*** Exercise input ***
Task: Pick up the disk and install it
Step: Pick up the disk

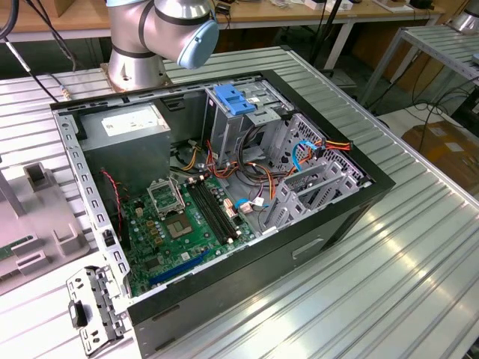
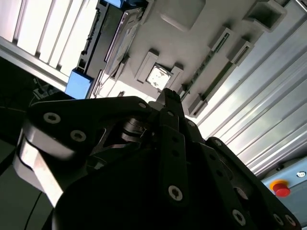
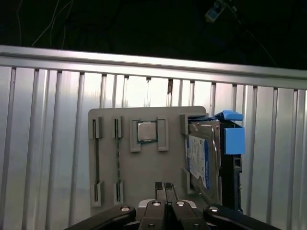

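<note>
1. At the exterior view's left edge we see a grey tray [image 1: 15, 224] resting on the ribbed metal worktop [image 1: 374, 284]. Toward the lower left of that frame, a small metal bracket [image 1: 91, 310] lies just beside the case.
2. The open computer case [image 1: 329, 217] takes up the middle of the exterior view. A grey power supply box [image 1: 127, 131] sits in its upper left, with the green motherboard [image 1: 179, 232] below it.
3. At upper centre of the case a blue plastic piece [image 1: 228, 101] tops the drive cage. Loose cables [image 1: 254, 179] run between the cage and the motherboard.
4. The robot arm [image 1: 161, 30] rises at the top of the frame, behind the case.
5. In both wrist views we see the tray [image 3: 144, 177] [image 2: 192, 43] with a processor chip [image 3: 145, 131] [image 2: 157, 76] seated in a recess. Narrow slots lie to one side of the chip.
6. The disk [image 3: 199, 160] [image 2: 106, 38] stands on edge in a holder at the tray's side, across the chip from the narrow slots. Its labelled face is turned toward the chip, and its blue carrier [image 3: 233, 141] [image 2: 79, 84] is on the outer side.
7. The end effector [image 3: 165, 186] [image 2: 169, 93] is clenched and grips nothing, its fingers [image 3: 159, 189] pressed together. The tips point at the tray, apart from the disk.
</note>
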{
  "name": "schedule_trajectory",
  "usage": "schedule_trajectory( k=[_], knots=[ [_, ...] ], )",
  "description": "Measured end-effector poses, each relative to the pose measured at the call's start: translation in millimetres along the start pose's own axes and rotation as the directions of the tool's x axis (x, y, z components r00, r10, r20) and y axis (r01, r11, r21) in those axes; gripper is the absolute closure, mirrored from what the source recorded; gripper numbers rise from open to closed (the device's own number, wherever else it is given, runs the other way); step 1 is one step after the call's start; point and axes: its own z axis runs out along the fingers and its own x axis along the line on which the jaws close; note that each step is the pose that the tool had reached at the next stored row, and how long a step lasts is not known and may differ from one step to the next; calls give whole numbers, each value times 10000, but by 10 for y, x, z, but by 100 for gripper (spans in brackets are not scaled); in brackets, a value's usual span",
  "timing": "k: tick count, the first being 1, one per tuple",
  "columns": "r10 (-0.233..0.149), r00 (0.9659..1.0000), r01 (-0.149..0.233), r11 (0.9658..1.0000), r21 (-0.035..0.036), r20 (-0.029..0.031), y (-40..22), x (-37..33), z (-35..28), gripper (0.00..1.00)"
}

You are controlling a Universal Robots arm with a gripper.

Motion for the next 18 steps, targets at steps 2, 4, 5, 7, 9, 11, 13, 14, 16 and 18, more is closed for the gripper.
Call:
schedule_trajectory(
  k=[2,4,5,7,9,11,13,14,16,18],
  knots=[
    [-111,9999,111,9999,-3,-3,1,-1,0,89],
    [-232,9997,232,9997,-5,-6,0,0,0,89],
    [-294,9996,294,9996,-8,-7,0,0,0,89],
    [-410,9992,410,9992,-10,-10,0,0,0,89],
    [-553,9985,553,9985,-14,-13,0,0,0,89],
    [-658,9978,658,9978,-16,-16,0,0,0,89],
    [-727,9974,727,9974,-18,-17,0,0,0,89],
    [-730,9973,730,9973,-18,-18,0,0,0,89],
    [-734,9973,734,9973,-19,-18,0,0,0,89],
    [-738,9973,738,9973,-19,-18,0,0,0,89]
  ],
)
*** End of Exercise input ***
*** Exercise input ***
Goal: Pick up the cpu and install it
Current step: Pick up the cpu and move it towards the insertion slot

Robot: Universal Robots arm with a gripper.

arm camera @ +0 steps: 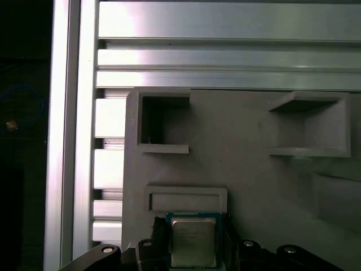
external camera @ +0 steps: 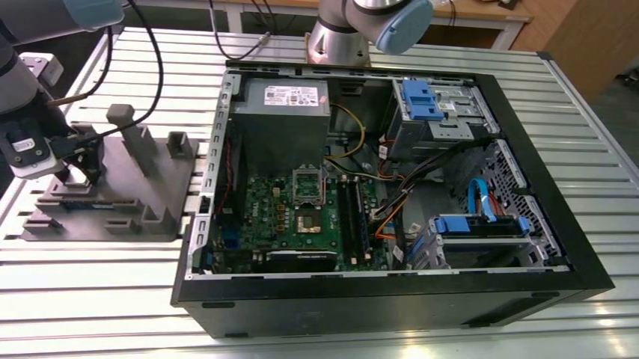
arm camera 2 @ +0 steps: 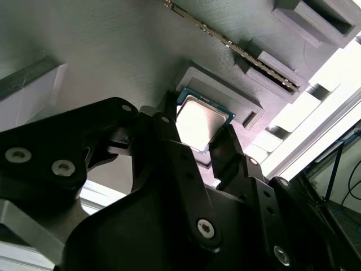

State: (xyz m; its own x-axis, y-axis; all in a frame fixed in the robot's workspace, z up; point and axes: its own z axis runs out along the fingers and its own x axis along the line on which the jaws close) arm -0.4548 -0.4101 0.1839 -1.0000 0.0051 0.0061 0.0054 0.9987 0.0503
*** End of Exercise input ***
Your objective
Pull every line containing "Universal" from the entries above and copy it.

Solution
You are controlling a Universal Robots arm with a gripper.
Robot: Universal Robots arm with a gripper.

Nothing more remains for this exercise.